4.06.2008

Pope Benedict XVI is Coming to America

What will the Pope say to us when he arrives for his visit? That is one question many are asking and one question that I have some ideas about. As with any good shepherd, he will encourage the good and redirect the wayward. A little more than a month ago, February 29, he welcomed Mary Ann Glendon as the new US ambassador to the Holy See. On that occasion, he praised America as "a nation which values the role of religious belief," and went on to say that a just government, "must be the fruit of a deeper consensus based on the acknowledgment of universal truths." Valuing religious belief and basing society on universal truths, which is how America was founded, is essential to building and maintaining a good and just society. In this way, the Pope will call Americans back to their roots and to the traditions that have made us a great country.

What is endangering America and the entire world, especially Europe, is the attempt to eradicate religion, especially Christianity, from all aspects of public discourse and life. Truth is reduced merely to what is empirically verifiable. Anything beyond the five senses is, at best, considered subjective, and it has nothing to do with universal truths, so it is seen. This is the message the Pope made in his famous Regensburg address, in which toward the end he said: "For philosophy and, albeit in a different way, for theology, listening to the great experiences and insights of the religious traditions of humanity, and those of the Christian faith in particular, is a source of knowledge, and to ignore it would be an unacceptable restriction of our listening and responding." Faith is a source of knowledge which all too often is ignored or despised. Reasonableness is reduced to the sensory while religion is reduced to the garbage heap.

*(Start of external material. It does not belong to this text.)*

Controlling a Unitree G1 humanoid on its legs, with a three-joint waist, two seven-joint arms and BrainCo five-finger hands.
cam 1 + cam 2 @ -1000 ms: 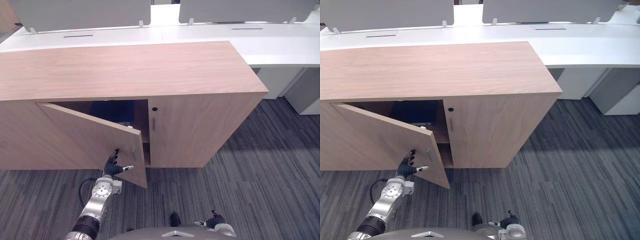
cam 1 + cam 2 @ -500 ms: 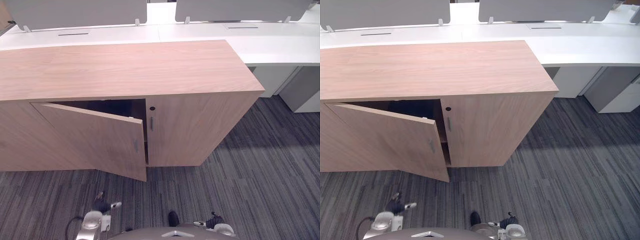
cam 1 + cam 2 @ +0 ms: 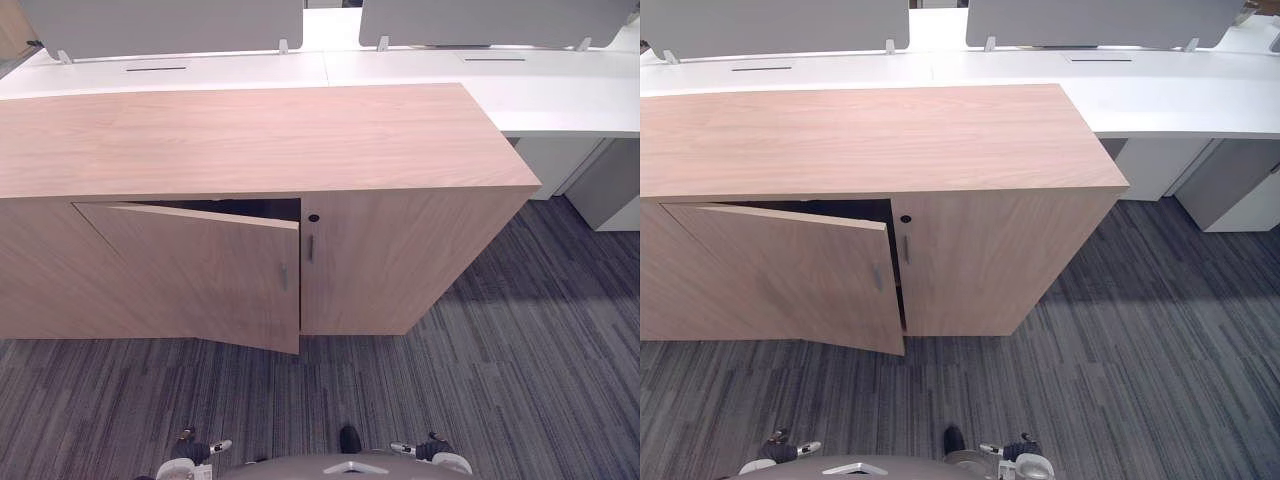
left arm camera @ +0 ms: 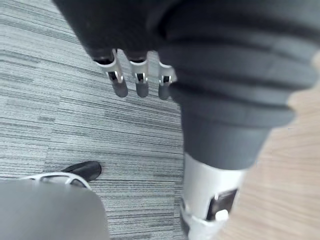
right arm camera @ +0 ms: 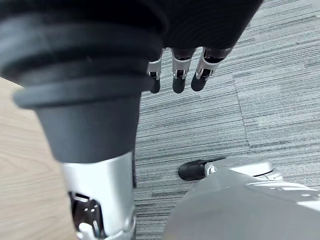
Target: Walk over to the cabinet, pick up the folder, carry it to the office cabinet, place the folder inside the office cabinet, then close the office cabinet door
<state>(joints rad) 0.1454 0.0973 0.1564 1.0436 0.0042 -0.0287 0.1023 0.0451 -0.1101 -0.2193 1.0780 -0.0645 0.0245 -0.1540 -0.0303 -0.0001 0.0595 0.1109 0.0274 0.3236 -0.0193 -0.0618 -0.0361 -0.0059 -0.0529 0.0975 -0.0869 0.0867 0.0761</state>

He continues: "The West has long been endangered by this aversion to the questions which underlie its rationality, and can only suffer great harm thereby. The courage to engage the whole breadth of reason, and not the denial of its grandeur--this is the programme with which a theology grounded in Biblical faith enters into the debates of our time." For a long time, the universal truths upon which our country is founded, have been cut off from the Christian heritage out of which they grew. The Pope lives within the European Union which has decided to build its unity without any connection to Christianity and so has no lasting anchor for its foundation. To do whatever he can to encourage us to avoid that deadly mistake, the Pope will reiterate one of the primary messages of Regensburg; he will tell us that the only way we will overcome the dangers and evils of the world are, "if reason and faith come together in a new way, if we overcome the self-imposed limitation of reason to the empirically falsifiable, and if we once more disclose its vast horizons." The rationality of faith is the anchor for the world to thrive and avoid self-destruction.